▶ **Task item**:
The listing is to be returned word for word, without its images.

▶ **Data excerpt**:
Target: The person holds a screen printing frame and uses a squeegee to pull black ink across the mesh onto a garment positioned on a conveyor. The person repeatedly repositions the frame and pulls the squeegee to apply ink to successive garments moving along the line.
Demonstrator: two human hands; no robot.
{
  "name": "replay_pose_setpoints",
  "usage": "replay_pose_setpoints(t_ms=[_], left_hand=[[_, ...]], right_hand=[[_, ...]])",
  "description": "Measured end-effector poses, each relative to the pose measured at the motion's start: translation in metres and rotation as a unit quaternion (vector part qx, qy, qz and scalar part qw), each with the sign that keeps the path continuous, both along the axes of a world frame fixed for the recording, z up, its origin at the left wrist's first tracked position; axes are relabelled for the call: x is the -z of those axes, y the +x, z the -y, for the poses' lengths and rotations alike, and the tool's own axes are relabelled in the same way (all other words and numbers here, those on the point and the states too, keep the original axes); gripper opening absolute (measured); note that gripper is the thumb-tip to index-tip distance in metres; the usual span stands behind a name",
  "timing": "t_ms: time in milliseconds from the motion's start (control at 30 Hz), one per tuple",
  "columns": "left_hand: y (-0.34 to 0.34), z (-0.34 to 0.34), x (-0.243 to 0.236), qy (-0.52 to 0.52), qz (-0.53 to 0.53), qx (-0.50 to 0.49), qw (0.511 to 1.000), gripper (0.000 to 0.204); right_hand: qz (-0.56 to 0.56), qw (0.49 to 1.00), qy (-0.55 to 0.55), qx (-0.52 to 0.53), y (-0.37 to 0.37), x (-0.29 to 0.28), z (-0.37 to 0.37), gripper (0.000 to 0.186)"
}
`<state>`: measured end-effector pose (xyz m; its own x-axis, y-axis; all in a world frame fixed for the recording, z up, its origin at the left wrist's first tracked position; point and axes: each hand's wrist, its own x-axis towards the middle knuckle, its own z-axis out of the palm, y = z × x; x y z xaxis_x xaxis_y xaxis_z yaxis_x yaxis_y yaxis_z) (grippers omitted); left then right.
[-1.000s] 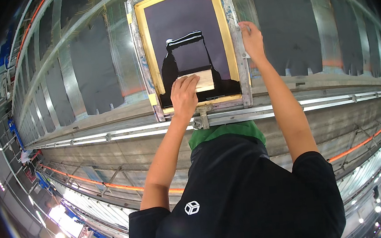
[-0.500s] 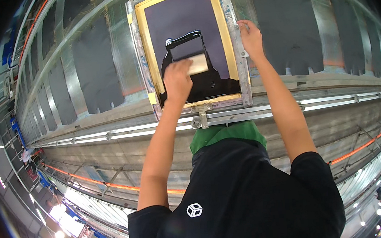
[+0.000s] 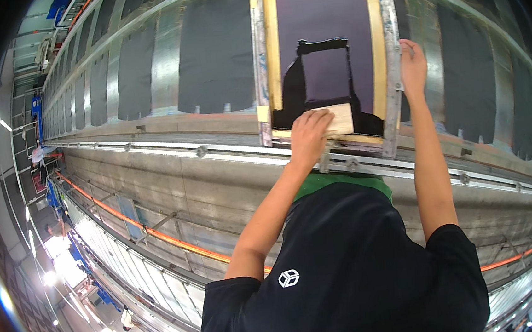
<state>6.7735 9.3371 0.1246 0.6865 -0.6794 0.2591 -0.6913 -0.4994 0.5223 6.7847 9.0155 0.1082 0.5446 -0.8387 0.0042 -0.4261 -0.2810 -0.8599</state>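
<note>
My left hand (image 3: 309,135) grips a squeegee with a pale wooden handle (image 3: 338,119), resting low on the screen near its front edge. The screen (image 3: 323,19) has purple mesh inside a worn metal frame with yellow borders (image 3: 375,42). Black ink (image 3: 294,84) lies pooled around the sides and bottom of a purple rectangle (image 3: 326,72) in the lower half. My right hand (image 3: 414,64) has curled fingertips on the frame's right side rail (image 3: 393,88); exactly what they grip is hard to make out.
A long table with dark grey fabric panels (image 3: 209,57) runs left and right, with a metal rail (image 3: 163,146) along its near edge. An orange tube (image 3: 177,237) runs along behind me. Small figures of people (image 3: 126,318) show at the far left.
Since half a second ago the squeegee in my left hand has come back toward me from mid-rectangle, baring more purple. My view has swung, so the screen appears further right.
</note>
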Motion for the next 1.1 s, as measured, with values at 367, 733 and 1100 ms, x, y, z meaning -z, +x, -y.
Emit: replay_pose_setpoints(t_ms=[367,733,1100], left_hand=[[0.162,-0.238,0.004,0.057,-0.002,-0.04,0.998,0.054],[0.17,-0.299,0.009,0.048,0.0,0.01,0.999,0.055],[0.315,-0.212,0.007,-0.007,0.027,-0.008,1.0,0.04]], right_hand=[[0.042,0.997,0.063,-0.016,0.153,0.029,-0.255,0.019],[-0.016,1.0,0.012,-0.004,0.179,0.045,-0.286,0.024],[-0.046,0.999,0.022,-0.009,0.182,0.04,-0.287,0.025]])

▶ **Answer area**:
Target: The person holds a screen printing frame and uses a squeegee to pull black ink across the mesh onto a garment positioned on a conveyor. The person repeatedly repositions the frame and pulls the squeegee to apply ink to successive garments moving along the line.
Demonstrator: two human hands; no robot.
{
  "name": "replay_pose_setpoints",
  "usage": "replay_pose_setpoints(t_ms=[_], left_hand=[[_, ...]], right_hand=[[_, ...]])",
  "description": "Measured end-effector poses, each relative to the pose measured at the motion's start: translation in metres and rotation as a unit quaternion (vector part qx, qy, qz and scalar part qw), each with the sign that keeps the path continuous, both along the axes of a world frame fixed for the recording, z up, its origin at the left wrist's first tracked position; axes are relabelled for the call: x is the -z of those axes, y the +x, z the -y, for the poses' lengths and rotations alike, and the tool's own axes are relabelled in the same way (all other words and numbers here, those on the point and the states too, keep the original axes); gripper opening absolute (measured); note that gripper is the thumb-tip to index-tip distance in metres; the usual span stands behind a name",
  "timing": "t_ms: time in milliseconds from the motion's start (control at 30 Hz), one per tuple",
  "columns": "left_hand: y (-0.34 to 0.34), z (-0.34 to 0.34), x (-0.243 to 0.236), qy (-0.52 to 0.52), qz (-0.53 to 0.53), qx (-0.50 to 0.49), qw (0.511 to 1.000), gripper (0.000 to 0.204); right_hand: qz (-0.56 to 0.56), qw (0.49 to 1.00), qy (-0.55 to 0.55), qx (-0.52 to 0.53), y (-0.37 to 0.37), x (-0.29 to 0.28), z (-0.37 to 0.37), gripper (0.000 to 0.186)"
}
`<state>`: measured end-effector pose (xyz m; its own x-axis, y-axis; all in a world frame fixed for the recording, z up, its origin at the left wrist's first tracked position; point and axes: each hand's wrist, its own x-axis towards the middle knuckle, its own z-axis out of the palm, y = z × x; x y z xaxis_x xaxis_y xaxis_z yaxis_x yaxis_y yaxis_z) (grippers omitted); left then right.
[-1.000s] 
[-0.500s] 
[+0.000s] 
<state>6.7735 9.3371 0.1246 0.6865 -0.6794 0.2591 -0.6913 -0.4994 0.5223 6.7847 9.0155 0.1082 0.5446 -0.8387 0.0042 -0.4261 -0.2810 -0.8599</state>
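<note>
My left hand (image 3: 309,135) grips a squeegee with a pale wooden handle (image 3: 338,119), resting low on the screen near its front edge. The screen (image 3: 323,19) has purple mesh inside a worn metal frame with yellow borders (image 3: 375,42). Black ink (image 3: 294,84) lies pooled around the sides and bottom of a purple rectangle (image 3: 326,72) in the lower half. My right hand (image 3: 414,64) has curled fingertips on the frame's right side rail (image 3: 393,88); exactly what they grip is hard to make out.
A long table with dark grey fabric panels (image 3: 209,57) runs left and right, with a metal rail (image 3: 163,146) along its near edge. An orange tube (image 3: 177,237) runs along behind me. Small figures of people (image 3: 126,318) show at the far left.
Since half a second ago the squeegee in my left hand has come back toward me from mid-rectangle, baring more purple. My view has swung, so the screen appears further right.
</note>
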Motion for the next 1.1 s, as measured, with values at 367, 733 and 1100 ms, x, y, z meaning -z, +x, -y.
Emit: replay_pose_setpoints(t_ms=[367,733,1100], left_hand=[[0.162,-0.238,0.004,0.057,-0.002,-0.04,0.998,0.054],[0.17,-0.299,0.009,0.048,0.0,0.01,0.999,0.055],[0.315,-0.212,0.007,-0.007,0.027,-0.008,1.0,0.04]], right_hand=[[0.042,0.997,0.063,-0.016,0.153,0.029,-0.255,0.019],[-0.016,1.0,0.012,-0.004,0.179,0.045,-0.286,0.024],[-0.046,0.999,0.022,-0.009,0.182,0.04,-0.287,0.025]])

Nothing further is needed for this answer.